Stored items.
-------

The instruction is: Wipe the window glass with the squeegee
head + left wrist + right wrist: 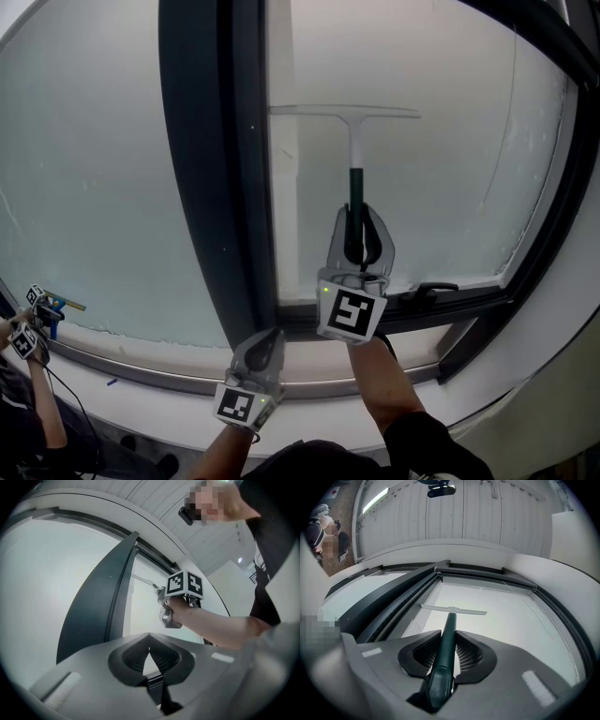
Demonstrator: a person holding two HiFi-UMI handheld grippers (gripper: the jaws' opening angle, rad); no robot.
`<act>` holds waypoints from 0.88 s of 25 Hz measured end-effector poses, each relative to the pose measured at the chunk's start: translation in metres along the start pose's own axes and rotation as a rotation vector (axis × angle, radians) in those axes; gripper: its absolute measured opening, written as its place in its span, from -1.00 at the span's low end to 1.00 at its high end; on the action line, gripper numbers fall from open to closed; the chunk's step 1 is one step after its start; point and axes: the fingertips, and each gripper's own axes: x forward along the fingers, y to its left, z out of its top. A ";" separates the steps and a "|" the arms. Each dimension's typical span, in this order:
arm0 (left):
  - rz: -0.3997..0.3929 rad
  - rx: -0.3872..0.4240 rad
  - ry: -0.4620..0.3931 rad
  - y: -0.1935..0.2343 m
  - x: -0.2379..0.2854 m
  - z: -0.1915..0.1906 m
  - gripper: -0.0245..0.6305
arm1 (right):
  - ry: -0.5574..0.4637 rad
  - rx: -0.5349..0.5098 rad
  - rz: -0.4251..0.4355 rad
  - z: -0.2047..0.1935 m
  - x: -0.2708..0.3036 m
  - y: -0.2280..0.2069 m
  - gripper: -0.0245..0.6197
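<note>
The squeegee (353, 150) has a pale blade laid flat against the window glass (431, 187) and a dark green handle. My right gripper (356, 246) is shut on that handle, below the blade. From the right gripper view the handle (446, 644) runs between the jaws up to the blade (453, 610). My left gripper (262, 351) hangs lower, near the sill, shut and empty; its view shows the jaws (149, 650) meeting with nothing between them, and the right gripper (168, 605) beyond.
A thick dark mullion (211, 159) splits the window; another pane (84, 178) lies to its left. A dark window handle (427, 291) sits on the lower frame at right. Another person with grippers (33, 323) works at far left.
</note>
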 end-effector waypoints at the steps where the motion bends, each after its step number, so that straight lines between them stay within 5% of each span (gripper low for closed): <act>1: 0.001 -0.001 0.002 0.000 0.000 0.000 -0.93 | 0.003 0.001 0.001 -0.001 -0.002 0.000 -0.63; 22: 0.025 -0.007 -0.002 -0.002 -0.010 0.003 -0.93 | 0.063 0.006 0.009 -0.023 -0.031 0.004 -0.63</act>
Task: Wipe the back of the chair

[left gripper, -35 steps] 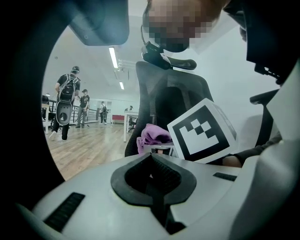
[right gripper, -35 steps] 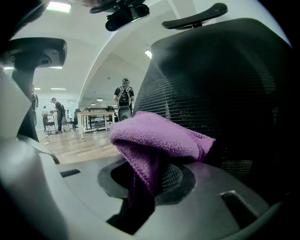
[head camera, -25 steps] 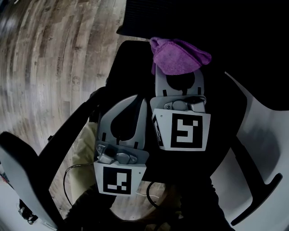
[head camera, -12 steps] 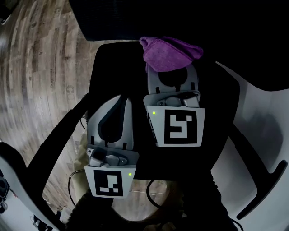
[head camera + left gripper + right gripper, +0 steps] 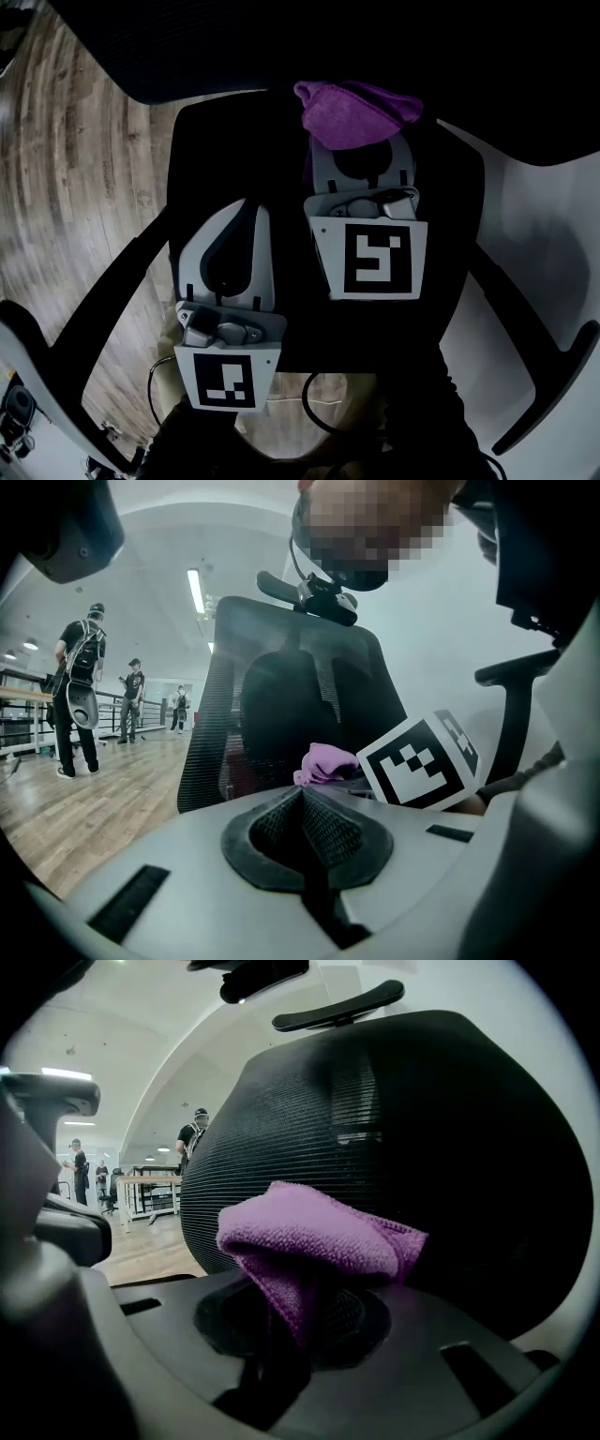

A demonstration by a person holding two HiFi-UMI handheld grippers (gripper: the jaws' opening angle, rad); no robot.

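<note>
My right gripper (image 5: 292, 1330) clamps the purple cloth (image 5: 314, 1237) close to the chair back (image 5: 422, 1119), my left gripper (image 5: 302, 799), jaws together on nothing, sits farther off it, so I judge the wiping is all left to do.

Floor (image 5: 75, 169): grey-brown wood planks. Above the floor: white ceiling (image 5: 216, 527) with a strip light (image 5: 196, 590). On the floor: a table (image 5: 150, 1181), a railing (image 5: 19, 679), standing persons (image 5: 80, 658).

No words, numbers or brand names can be read. The left gripper (image 5: 247, 206) and the right gripper (image 5: 361, 152) each carry a black-and-white square marker, without letters.
</note>
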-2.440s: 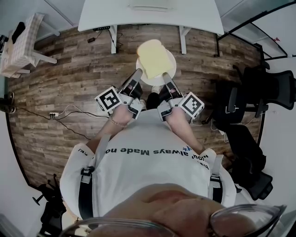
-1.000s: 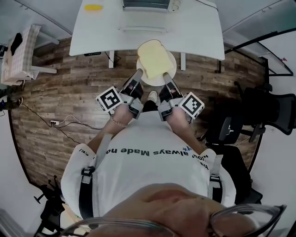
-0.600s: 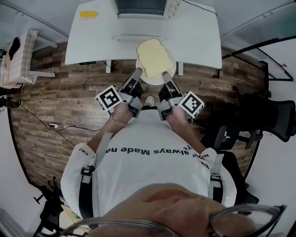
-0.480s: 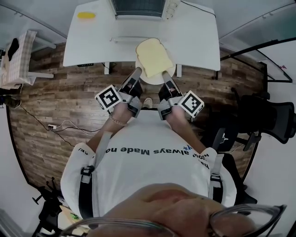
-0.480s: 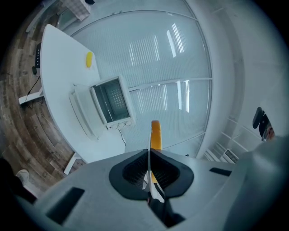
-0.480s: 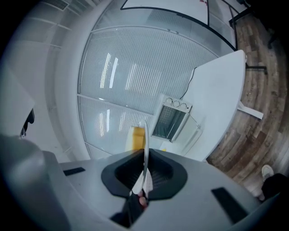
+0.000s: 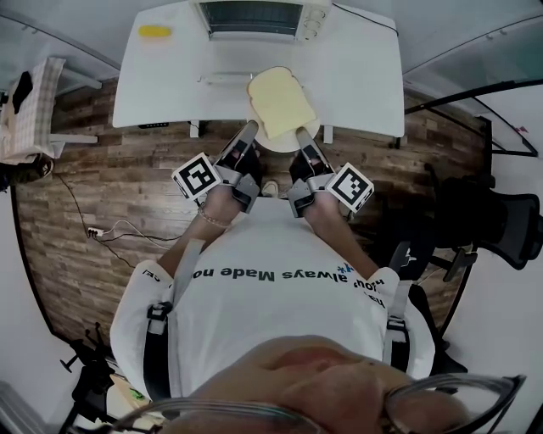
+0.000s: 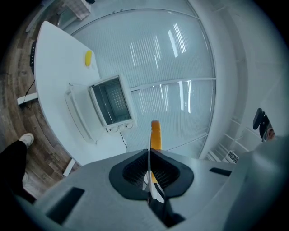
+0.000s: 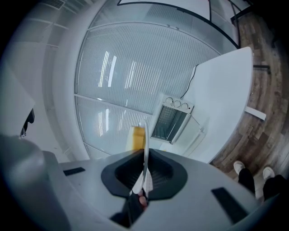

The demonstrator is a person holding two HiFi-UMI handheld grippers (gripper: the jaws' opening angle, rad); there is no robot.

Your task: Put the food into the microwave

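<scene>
Microwave (image 7: 259,17) came nearer. Left gripper (image 7: 249,130) and right gripper (image 7: 302,136) pinched plate (image 7: 278,144) rim, bread slice (image 7: 280,102) on top; should keep level.

Both forearms reach forward from the chest side by side, wrists near each other, the left gripper (image 7: 247,134) and right gripper (image 7: 302,137) angled slightly inward, each with its jaws pinched tight on the near rim of the plate (image 7: 278,146), left and right.
</scene>
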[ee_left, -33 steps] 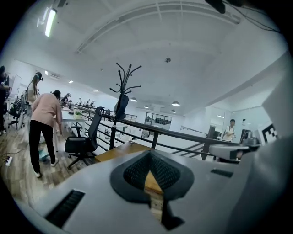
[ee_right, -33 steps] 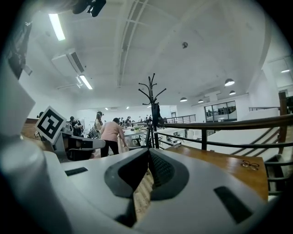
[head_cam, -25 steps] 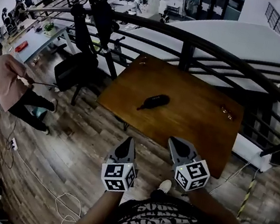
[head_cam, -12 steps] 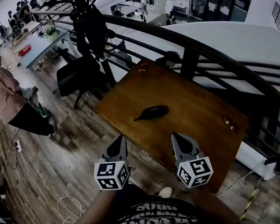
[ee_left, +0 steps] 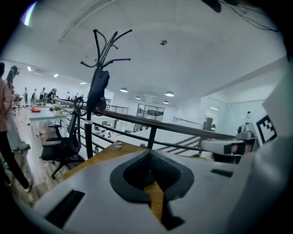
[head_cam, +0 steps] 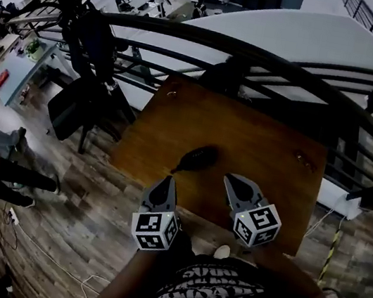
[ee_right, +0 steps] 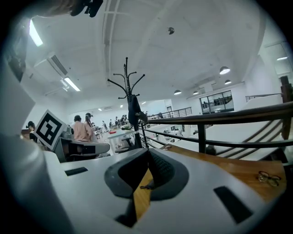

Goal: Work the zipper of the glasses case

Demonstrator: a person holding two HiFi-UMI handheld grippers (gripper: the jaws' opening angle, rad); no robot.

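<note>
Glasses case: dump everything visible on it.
The glasses case is a dark, slim oval, matte. It lies flat and angled on the wooden table, toward its near left edge, a thin tail, likely the zipper pull, trailing from its near end. Zipper state is too small to tell. Nothing touches it; the left gripper and right gripper sit short of it, jaws shut.

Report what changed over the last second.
The left claw and right claw advanced toward the glasses case, tips now at the near edge of the table. Nothing gripped or released. Both stayed shut and empty; the case lies untouched.
</note>
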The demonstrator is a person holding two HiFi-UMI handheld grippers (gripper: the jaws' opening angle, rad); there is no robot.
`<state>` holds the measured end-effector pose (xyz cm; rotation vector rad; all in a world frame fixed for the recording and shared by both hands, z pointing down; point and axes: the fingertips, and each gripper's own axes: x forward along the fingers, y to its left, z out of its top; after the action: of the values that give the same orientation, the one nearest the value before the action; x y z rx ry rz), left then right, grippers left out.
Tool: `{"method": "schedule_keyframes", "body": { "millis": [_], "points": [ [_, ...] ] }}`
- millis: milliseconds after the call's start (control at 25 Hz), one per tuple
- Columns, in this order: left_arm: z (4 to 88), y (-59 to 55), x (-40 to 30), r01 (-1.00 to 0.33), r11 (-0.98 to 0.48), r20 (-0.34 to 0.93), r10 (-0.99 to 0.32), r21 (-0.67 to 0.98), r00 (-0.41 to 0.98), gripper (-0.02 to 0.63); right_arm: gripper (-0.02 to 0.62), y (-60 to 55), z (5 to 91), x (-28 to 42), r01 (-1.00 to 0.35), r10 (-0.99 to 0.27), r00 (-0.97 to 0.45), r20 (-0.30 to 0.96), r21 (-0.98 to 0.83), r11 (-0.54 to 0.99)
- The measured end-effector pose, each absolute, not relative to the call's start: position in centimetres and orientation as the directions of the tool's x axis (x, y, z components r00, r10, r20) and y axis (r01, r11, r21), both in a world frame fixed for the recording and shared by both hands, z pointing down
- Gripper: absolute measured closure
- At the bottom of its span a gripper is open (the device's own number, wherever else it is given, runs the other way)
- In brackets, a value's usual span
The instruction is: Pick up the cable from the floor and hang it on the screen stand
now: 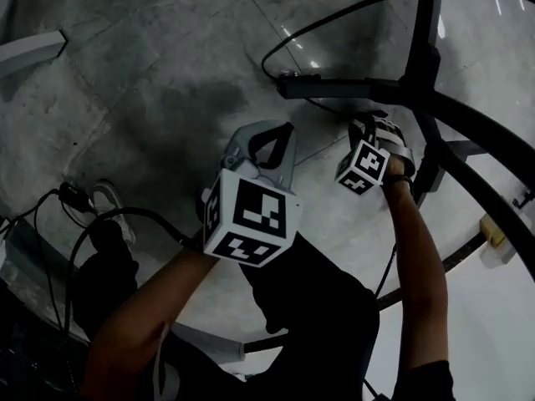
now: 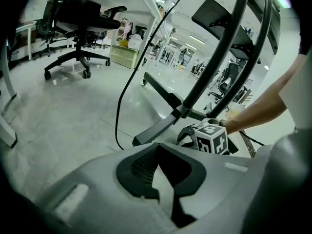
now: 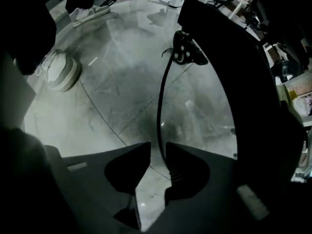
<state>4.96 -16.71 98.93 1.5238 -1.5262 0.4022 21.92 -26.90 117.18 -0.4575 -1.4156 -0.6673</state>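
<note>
Cable (image 3: 159,106) is up but not hung yet! The screen stand (image 1: 476,140) sweeps down the right of the frame. At centre frame the cable rises out of the right gripper (image 3: 157,147), which is clenched on it. The left gripper (image 2: 157,150) sits low at centre, closed and empty. Pickup looks done to me, draping it over the stand is left.

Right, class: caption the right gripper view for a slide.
Black cable runs between the right gripper's jaws above the floor.
</note>
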Motion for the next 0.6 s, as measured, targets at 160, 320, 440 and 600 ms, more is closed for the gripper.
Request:
{"method": "schedule_keyframes", "body": {
  "millis": [160,320,440,600],
  "points": [
    [99.4,-16.7,4.4,-0.915,0.184,0.766,-0.619,0.360,0.176,0.607,0.539,-26.7,117.9,22.2,0.727,-0.074,0.059,0.995,0.008,0.686],
    [99.8,-16.6,4.1,-0.906,0.199,0.765,-0.619,0.373,0.179,0.607,0.567,-26.4,117.9,22.3,0.716,0.026,0.116,0.993,-0.102,0.690],
    [99.7,-16.4,4.1,-0.904,0.193,0.763,-0.619,0.381,0.189,0.607,0.573,-26.1,117.7,22.0,0.666,0.057,0.172,0.983,-0.159,0.729],
    [98.7,-15.7,4.4,-0.907,0.172,0.764,-0.611,0.384,0.207,0.607,0.575,-25.5,117.7,22.1,0.615,0.014,0.167,0.986,-0.116,0.780]
  ]
}}
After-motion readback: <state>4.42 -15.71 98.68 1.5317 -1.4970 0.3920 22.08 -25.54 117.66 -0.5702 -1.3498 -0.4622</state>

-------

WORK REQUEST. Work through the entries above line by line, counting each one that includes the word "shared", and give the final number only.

ANSWER AREA. 2